The alarm came too late. Not because no one had triggered it, but because it had not yet been defined.
I was standing in the village, bent over a plan on which lines marked intended assembly points, when the sky darkened—at first gradually, then unmistakably. A shadow passed over the damaged houses.
“That’s him,” someone said.
There was no scream, no immediate panic. Just that one word.
The dragon came from the north, lower than before, slower. Not attacking—assessing.
I looked around. The assembly points were marked. The paths to them partially cleared. The messengers improvised. Responsibilities assigned—but not rehearsed.
“Give the signal!” someone shouted.
“Which one?” someone shouted back.
I closed my eyes briefly. Then I opened them again.
“Everyone west!” I called out loudly. “To the open field! Don’t stop! Don’t gather! Keep moving!”
Some obeyed immediately. Others hesitated.
The dragon roared. The air vibrated; heat rolled across the ground like a pressure wave.
“Now!” I shouted. “No discussion!”
The village elder ran forward, calling names, orders, curses. He knew whom he had to drive.
Good.
The first fire was not precise.

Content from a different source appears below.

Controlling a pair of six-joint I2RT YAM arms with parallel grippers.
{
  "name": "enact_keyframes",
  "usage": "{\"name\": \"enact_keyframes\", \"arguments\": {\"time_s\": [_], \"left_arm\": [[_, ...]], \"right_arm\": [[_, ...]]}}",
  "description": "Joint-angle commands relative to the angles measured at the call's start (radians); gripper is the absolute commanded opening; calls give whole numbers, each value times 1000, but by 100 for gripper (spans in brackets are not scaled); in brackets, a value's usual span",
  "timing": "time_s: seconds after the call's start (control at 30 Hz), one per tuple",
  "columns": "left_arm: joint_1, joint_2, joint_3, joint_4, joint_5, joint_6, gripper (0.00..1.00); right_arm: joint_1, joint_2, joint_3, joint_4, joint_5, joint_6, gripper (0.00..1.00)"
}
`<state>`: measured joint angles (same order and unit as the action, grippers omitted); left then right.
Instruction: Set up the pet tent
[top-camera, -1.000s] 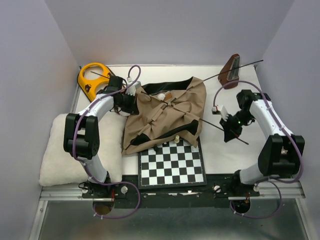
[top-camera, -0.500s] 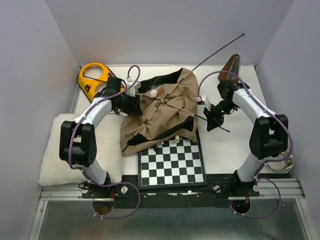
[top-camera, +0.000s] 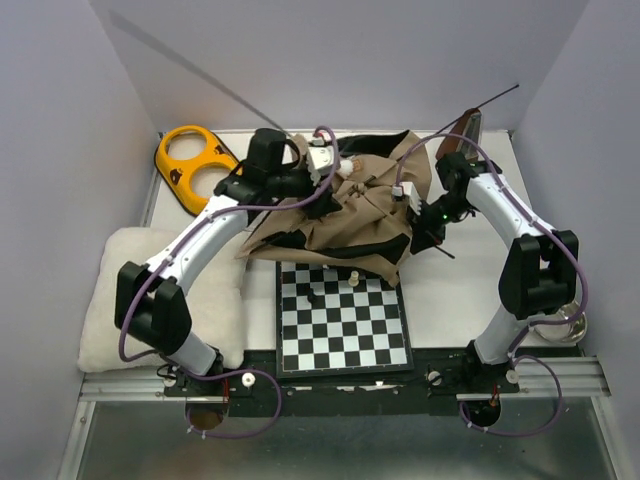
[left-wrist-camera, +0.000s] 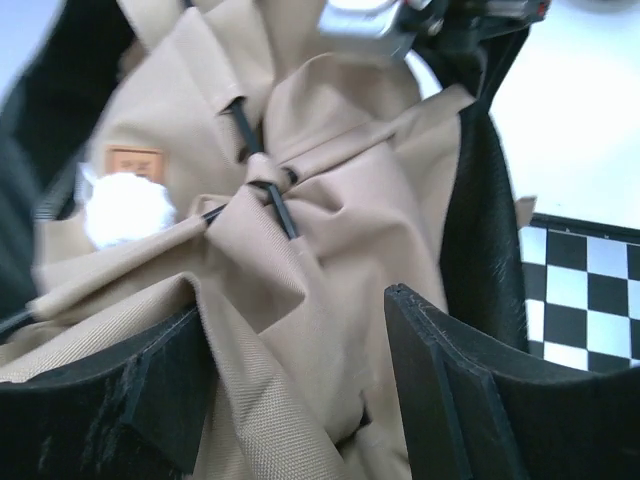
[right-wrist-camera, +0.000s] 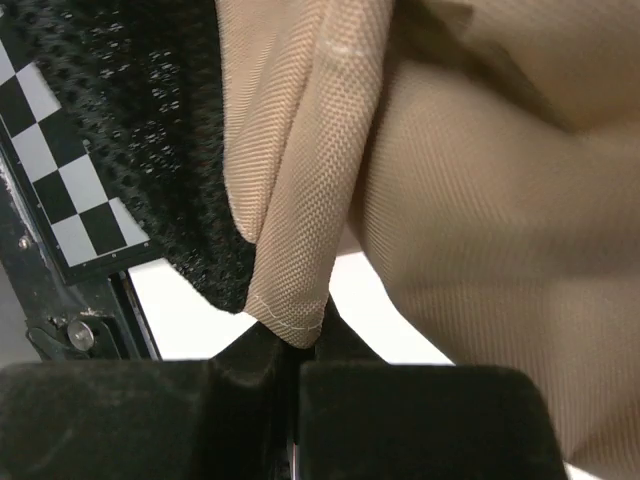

A sweep. A test. One roof caught fire, then another.
“Water!” someone shouted.
I saw the barrels. Too few. Too far apart.
Partial implementation.
The mage stood beside me, his hands already raised. “I can distract him,” he said.
“Not without cover,” I replied.
“There’s no time!”
I looked at him. Saw the fear. The resolve.
“Then keep your distance,” I said. “And retreat as soon as he reacts.”
He hesitated.
“That is not a recommendation,” I said sharply. “That is an order.”
He nodded—and acted.
The dragon lowered its head.
Fire.
The mage pulled back. Too late. A shockwave hurled him to the ground.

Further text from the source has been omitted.